» Work to complete
Transcribe, exactly and in full, every line from the one including "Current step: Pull" to the end of the listing.

» Dataset extract
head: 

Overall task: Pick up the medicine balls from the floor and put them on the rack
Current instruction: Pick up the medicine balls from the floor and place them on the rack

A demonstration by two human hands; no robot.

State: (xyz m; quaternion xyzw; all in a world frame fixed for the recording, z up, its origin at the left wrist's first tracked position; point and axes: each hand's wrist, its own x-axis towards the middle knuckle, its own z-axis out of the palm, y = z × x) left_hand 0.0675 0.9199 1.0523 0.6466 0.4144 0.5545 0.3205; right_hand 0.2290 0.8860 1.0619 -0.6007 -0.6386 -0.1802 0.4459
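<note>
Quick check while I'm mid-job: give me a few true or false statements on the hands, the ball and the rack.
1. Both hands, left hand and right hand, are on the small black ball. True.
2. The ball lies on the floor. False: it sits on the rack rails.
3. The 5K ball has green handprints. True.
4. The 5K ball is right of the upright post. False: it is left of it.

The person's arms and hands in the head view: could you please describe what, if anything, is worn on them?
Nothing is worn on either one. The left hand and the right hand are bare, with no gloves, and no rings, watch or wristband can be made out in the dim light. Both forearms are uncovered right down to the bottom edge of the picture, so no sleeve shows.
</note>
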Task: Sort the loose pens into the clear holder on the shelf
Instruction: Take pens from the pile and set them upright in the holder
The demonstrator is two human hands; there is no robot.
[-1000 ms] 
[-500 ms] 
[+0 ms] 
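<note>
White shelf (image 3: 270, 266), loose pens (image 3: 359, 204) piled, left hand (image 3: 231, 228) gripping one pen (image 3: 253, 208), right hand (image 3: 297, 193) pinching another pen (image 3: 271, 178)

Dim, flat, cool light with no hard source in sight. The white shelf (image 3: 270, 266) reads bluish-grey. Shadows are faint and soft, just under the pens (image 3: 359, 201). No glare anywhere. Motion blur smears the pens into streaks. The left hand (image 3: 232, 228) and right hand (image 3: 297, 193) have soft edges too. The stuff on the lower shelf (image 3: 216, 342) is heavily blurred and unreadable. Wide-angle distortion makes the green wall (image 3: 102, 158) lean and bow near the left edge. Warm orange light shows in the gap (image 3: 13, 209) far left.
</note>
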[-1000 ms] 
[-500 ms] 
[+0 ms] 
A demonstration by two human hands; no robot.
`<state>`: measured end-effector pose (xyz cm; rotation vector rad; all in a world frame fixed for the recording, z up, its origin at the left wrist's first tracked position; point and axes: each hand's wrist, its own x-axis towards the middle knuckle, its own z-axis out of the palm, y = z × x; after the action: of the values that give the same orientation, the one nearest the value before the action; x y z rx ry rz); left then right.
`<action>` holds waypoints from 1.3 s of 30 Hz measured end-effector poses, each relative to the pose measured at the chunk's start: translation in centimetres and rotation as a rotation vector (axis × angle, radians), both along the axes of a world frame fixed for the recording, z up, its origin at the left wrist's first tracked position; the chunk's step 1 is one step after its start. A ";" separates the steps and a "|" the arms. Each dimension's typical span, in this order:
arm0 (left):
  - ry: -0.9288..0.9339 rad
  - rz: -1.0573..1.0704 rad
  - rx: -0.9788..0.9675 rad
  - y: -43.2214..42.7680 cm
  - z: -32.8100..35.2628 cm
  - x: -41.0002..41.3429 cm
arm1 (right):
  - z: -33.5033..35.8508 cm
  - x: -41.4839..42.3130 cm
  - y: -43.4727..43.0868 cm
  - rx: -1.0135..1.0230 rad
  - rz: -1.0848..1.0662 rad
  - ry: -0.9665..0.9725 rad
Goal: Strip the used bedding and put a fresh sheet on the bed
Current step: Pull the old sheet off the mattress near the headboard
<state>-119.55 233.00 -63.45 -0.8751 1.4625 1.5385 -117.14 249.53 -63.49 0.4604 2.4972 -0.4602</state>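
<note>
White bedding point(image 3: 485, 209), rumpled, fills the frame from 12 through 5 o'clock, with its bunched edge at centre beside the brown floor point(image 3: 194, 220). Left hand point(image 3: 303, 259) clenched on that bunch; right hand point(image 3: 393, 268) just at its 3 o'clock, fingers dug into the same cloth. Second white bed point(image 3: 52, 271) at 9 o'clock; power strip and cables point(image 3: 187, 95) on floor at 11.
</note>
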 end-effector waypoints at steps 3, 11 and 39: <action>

» Result below
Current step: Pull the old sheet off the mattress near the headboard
<state>-119.55 233.00 -63.45 -0.8751 1.4625 1.5385 -117.14 249.53 -63.49 0.4604 2.4972 -0.4602</state>
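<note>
White bedding point(image 3: 485, 209), rumpled, fills the frame from 12 through 5 o'clock, with its bunched edge at centre beside the brown floor point(image 3: 194, 220). Left hand point(image 3: 303, 259) clenched on that bunch; right hand point(image 3: 393, 268) just at its 3 o'clock, fingers dug into the same cloth. Second white bed point(image 3: 52, 271) at 9 o'clock; power strip and cables point(image 3: 187, 95) on floor at 11.
</note>
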 end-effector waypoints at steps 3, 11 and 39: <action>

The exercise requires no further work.